I felt sure that Jim Swift was dead, but Doctor Eileen was feeling for a pulse and lifting an eyelid.
"His own doing entirely," Shaker said. "He became involved in a dispute with Alan Kiernan—and Swift was the one who started it. Isn't that right, Pat?"
O'Rourke nodded. "Bloody fool took a swing at Alan. Lucky he's not a dead man. If I hadn't stepped in . . ." His voice deepened to a chesty rumble.
Doctor Eileen had finished her first examination. "Doesn't seem too serious," she said. "His nose is broken, and that's where all the blood is coming from. This bruise on his temple is what knocked him out. He'll feel awful when he comes around, but he won't be unconscious for more than a few minutes. It won't stop him from flying us home."

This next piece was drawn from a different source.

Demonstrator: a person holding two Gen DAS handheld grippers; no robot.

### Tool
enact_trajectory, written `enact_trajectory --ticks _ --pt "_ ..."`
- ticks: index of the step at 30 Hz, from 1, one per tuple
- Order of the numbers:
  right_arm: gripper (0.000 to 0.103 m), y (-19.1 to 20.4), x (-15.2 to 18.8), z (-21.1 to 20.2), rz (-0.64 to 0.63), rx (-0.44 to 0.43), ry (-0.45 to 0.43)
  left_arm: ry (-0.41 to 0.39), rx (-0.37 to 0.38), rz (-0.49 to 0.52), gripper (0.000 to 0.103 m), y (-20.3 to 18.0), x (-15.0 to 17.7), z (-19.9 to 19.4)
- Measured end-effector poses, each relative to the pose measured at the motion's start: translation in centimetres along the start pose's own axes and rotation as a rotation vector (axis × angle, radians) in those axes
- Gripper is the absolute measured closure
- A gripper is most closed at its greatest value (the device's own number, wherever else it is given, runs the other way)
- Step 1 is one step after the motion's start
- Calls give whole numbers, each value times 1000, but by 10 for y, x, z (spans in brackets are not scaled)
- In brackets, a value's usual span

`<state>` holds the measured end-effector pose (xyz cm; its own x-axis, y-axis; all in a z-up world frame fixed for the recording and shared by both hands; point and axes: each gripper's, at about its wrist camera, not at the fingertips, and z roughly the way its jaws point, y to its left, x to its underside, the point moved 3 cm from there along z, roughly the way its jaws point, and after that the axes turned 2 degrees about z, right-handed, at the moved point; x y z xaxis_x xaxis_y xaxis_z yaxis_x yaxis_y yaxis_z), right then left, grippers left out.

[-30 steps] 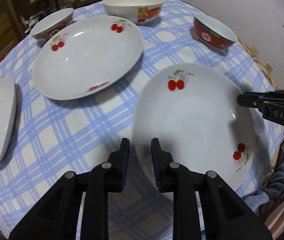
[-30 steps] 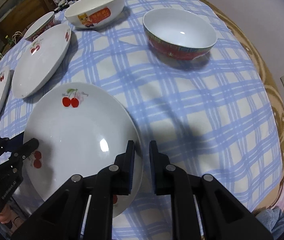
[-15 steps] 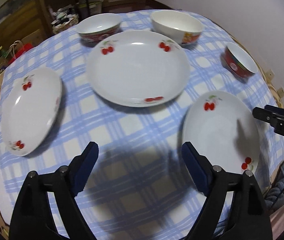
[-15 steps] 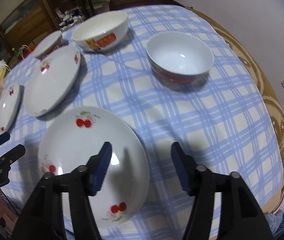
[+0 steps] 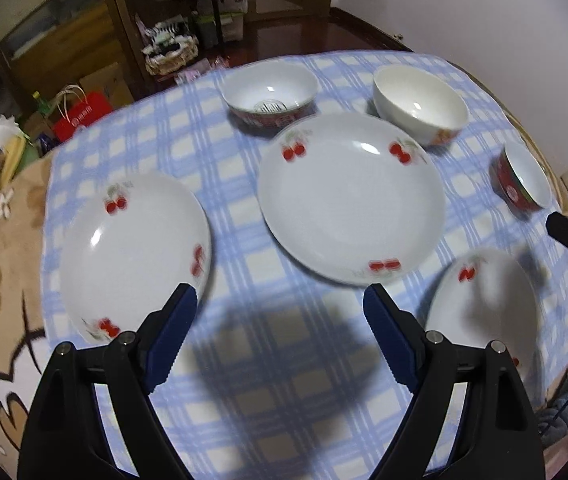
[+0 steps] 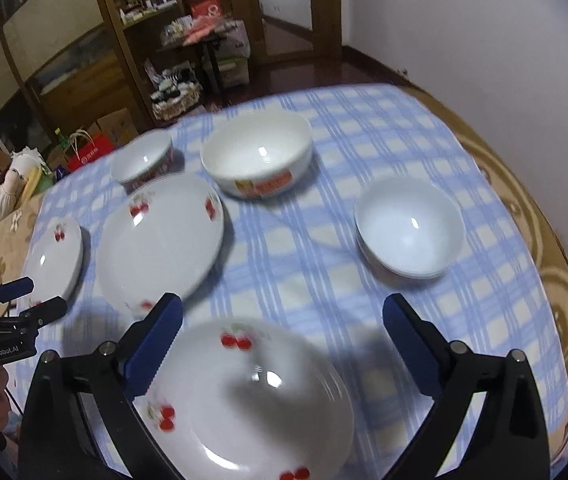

Danny Shaker was standing with his arms folded. He made a little gesture of his head toward Pat O'Rourke and Tom Toole. They left the control room without a word.
Shaker moved to stand in front of Doctor Eileen. "I mentioned that there are several reasons why Doctor Swift will not be flying you home on the Godspeed ship. The fight was just one of them, and not the most important. As you remarked, doctor, the crew wants to change the deal. But not in the way that you seem to be thinking."
"In what way, then?" Doctor Eileen was busy wiping the blood from Swift's face with the front of his own shirt. She did not look up.
"My crew believe that they are the legal owners of the Godspeed ship and the Godspeed Drive, and that you have no claim to either. They are spacers, and space salvage rights traditionally go only to spacers. You and your group are Downsiders, and have no such rights. However, the crew does not wish to be unreasonable. They are willing to give you the Cuchulain."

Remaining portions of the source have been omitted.